The Custodian shall, against receipt of Securities purchased by or for the
Fund, pay out of the Fund Assets, the total amount payable to the person from
whom or the broker through which the purchase was made, provided that the same
conforms to the total amount payable as set forth in such Written Instructions
or Oral Instructions, as the case may be.

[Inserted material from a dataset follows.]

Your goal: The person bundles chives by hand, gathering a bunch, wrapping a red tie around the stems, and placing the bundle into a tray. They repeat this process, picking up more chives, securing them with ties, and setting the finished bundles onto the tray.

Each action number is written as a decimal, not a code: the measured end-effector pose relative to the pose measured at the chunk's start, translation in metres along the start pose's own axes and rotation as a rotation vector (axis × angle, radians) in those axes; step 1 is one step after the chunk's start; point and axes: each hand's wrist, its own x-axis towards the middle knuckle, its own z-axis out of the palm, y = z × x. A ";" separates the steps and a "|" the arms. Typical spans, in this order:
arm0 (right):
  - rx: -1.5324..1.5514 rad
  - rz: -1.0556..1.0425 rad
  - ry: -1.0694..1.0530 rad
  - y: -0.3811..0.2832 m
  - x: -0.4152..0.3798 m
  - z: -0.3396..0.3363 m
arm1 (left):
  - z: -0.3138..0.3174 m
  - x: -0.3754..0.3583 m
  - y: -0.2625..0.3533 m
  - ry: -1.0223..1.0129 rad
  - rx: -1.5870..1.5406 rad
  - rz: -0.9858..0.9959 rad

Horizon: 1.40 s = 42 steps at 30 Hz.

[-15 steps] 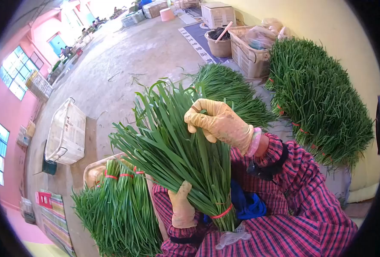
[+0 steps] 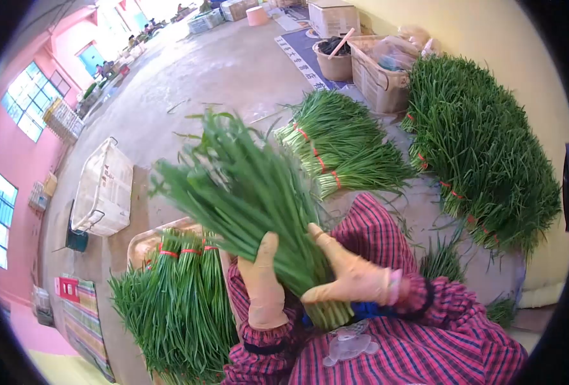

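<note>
A thick bunch of Chinese chives (image 2: 252, 196) leans up and to the left in front of my chest, its leaf tips blurred by motion. My left hand (image 2: 263, 282), in a pale yellow rubber glove, is closed around its left side. Lower down, my gloved right hand (image 2: 355, 276) grips the right side near the cut stem ends, thumb pointing up along the leaves. The band around this bunch is hidden now. Just below the stem ends, a clear plastic piece (image 2: 350, 346) lies on my plaid clothing.
Banded chive bunches fill a crate (image 2: 169, 314) at my left. More bunches (image 2: 345, 144) lie on the floor ahead, and a large pile (image 2: 483, 151) runs along the right wall. A white crate (image 2: 104, 189) stands farther left; a basket (image 2: 380, 80) with plastic bags and a bucket (image 2: 334, 66) are behind.
My right hand has come down from the leaves at the top to the lower stems and closed there. The bunch has shifted slightly left and down.
</note>
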 end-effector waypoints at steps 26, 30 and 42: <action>0.349 -0.034 0.401 -0.010 0.029 0.001 | -0.011 -0.010 -0.038 -0.043 0.132 0.016; 0.800 0.101 0.466 0.021 0.041 -0.012 | -0.026 -0.010 -0.027 0.036 -0.003 0.041; 0.614 0.076 0.427 0.017 0.048 0.005 | -0.041 -0.010 -0.036 -0.076 0.097 -0.128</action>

B. Promptly after each sale of Securities by the Fund, the Fund shall
deliver to the Custodian (i) with respect to each sale of Securities which are
not Money Market Securities, Written Instructions, and (ii) with respect to each
sale of Money Market Securities, Written Instructions or Oral Instructions,
specifying with respect to each such sale the;
1.) name of the issuer and the title of the Securities,
2.) principal amount sold and accrued interest, if any,
3.) date of sale and settlement,
4.) sale price per unit,
5.) total amount receivable, and
6.) name of the person to whom, or the broker through which, the sale was
made.
The Custodian shall deliver the Securities against receipt of the total
amount receivable, provided that the same conforms to the total amount
receivable as set forth in such Written Instructions or Oral Instructions, as
the case may be.
C. On contractual settlement date, the account of the Fund will be charged
for all purchased Securities settling on that day, regardless of whether or not
delivery is made. Likewise, on contractual settlement date, proceeds from the
sale of Securities settling that day will be credited to the account of the
Fund, irrespective of delivery.
D. Purchases and sales of Securities effected by the Custodian will be made
on a delivery versus payment basis. The Custodian may, in its sole discretion,
upon receipt of a Certificate, elect to settle a purchase or sale transaction in
some other manner, but only upon receipt of acceptable indemnification from the
Fund.
E. The Custodian shall, upon receipt of a Written Instructions so directing
it, establish and maintain a segregated account or accounts for and on behalf of
the Fund. Cash and/or Securities may be transferred into such account or
accounts for specific purposes, to-wit:
1.) in accordance with the provision of any agreement among the Fund, the
Custodian, and a broker-dealer registered under the Securities and
Exchange Act of 1934, as amended, and also a member of the National
Association of Securities Dealers (NASD) (or any futures commission
merchant registered under the Commodity Exchange Act), relating to
compliance with the rules of the Options Clearing Corporation and of
any registered national securities exchange, the Commodity Futures
Trading Commission, any registered contract market, or any similar
organization or organizations requiring escrow or other similar
arrangements in connection with transactions by the Fund;
2.) for purposes of segregating cash or government securities in
connection with options purchased, sold, or written by the Fund or
commodity futures contracts or options thereon purchased or sold by
the Fund;
3.) for the purpose of compliance by the fund with the procedures required
for reverse repurchase agreements, firm commitment agreements, standby
commitment agreements, and short sales by Act Release No. 10666, or
any subsequent release or releases or rule of the Securities and
Exchange Commission relating to the maintenance of segregated accounts
by registered investment companies; and
4.) for other corporate purposes, ONLY IN THE CASE OF THIS CLAUSE 4 upon
receipt of a copy of a resolution of the Board Of Directors of the
Fund, certified by the Secretary of the Fund, setting forth the
purposes of such segregated account.
F. Except as otherwise may be agreed upon by the parties hereto, the
Custodian shall not be required to comply with any Written Instructions to
settle the purchase of any Securities on behalf of the Fund unless there is
sufficient cash in the account(s) at the time or to settle the sale of any
Securities from an account(s) unless such Securities are in deliverable form.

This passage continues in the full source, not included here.